_Task instructions_:
Provide an exact copy of the data, excluding the images.

_Dataset extract_:

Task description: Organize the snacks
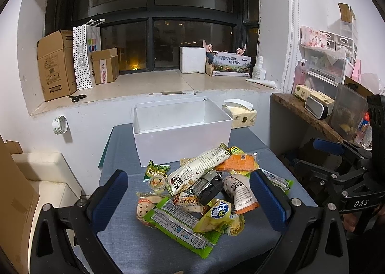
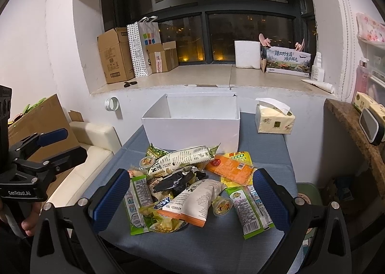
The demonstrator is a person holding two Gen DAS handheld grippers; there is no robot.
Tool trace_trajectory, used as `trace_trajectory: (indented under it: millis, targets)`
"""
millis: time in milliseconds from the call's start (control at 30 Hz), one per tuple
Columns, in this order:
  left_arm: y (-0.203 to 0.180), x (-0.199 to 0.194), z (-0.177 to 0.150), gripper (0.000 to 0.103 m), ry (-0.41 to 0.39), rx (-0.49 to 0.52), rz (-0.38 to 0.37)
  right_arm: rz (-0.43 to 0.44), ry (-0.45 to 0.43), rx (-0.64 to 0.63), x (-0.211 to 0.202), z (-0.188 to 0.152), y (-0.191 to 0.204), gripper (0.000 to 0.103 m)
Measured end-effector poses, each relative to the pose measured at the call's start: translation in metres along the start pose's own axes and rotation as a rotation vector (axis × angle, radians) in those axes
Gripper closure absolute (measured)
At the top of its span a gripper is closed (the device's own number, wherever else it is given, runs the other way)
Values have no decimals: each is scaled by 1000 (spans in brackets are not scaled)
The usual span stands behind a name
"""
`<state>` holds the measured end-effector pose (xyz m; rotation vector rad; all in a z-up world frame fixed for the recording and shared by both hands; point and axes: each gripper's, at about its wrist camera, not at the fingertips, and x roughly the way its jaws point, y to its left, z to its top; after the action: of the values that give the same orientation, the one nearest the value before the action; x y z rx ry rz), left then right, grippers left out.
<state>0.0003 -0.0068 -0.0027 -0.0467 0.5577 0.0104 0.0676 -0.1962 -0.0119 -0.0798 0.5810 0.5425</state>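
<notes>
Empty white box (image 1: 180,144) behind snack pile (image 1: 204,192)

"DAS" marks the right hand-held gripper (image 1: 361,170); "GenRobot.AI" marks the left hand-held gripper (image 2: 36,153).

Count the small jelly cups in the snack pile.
2. One jelly cup sits at the pile's far left, beside the green pea packet. The other lies at the near right, by the white-and-orange packet. More may hide under the packets.

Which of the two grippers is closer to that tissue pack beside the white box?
Right, I'd judge. The tissue pack lies right of the white box, on the right gripper's side; the left gripper sits further left.
</notes>
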Motion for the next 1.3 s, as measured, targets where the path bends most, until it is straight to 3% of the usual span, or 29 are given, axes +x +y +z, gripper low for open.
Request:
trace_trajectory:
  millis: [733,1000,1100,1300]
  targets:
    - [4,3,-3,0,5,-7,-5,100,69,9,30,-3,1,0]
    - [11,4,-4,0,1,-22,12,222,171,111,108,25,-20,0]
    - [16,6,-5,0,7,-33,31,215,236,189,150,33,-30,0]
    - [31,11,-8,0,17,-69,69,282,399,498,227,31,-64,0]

_Your solution_:
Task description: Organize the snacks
The demonstrator is a person holding two Gen DAS handheld grippers; there is no robot.
Tool trace_trajectory, used as `trace_trajectory: (indented under it: millis, targets)`
"""
millis: time in milliseconds from the call's start (control at 30 Hz), one per tuple
Columns, in this order:
  left_arm: y (-0.203 to 0.180), x (-0.199 to 0.194), z (-0.177 to 0.150), gripper (0.000 to 0.103 m), ry (-0.41 to 0.39), rx (-0.49 to 0.52), rz (-0.38 to 0.37)
  right_arm: rz (-0.43 to 0.44), ry (-0.45 to 0.43), rx (-0.64 to 0.63), x (-0.211 to 0.202), z (-0.188 to 0.152), y (-0.191 to 0.204), gripper (0.000 to 0.103 m)
Measured end-effector poses, each relative to the pose measured at the call's start: translation in metres along the start pose's own axes and rotation as a rotation vector (axis × angle, radians) in those axes
Gripper closure absolute (measured)
At the top of its span a gripper is closed (the device's own number, wherever else it is given, runs the other way)
Values have no decimals: each is scaled by 1000 (spans in brackets are not scaled)
The usual span stands behind a name
"""
`<state>` holds the measured end-effector pose (xyz m; rotation vector rad; all in a z-up world frame fixed for the recording and shared by both hands; point and axes: each gripper's, at about its wrist camera, not at the fingertips, and x roughly the way its jaws point, y to its left, z to its top; after the action: of the values that give the same orientation, the one nearest the value before the action; x y z rx ry rz), left then right, grippers left out.
<state>0.0003 -0.0068 -0.0027 -0.0467 0.5577 0.0104 0.0676 -0.1962 -0.0119 -0.0798 0.5810 0.5425</state>
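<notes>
Empty white box (image 1: 180,144) behind snack pile (image 1: 204,192)

"DAS" marks the right hand-held gripper (image 1: 361,170); "GenRobot.AI" marks the left hand-held gripper (image 2: 36,153).

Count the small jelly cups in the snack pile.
2. One jelly cup sits at the pile's far left, beside the green pea packet. The other lies at the near right, by the white-and-orange packet. More may hide under the packets.

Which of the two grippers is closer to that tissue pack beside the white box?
Right, I'd judge. The tissue pack lies right of the white box, on the right gripper's side; the left gripper sits further left.
</notes>
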Motion for the next 1.3 s, as measured, targets where the path bends most, until it is straight to 3% of the usual span, or 29 are given, axes +x +y +z, gripper low for open.
Request:
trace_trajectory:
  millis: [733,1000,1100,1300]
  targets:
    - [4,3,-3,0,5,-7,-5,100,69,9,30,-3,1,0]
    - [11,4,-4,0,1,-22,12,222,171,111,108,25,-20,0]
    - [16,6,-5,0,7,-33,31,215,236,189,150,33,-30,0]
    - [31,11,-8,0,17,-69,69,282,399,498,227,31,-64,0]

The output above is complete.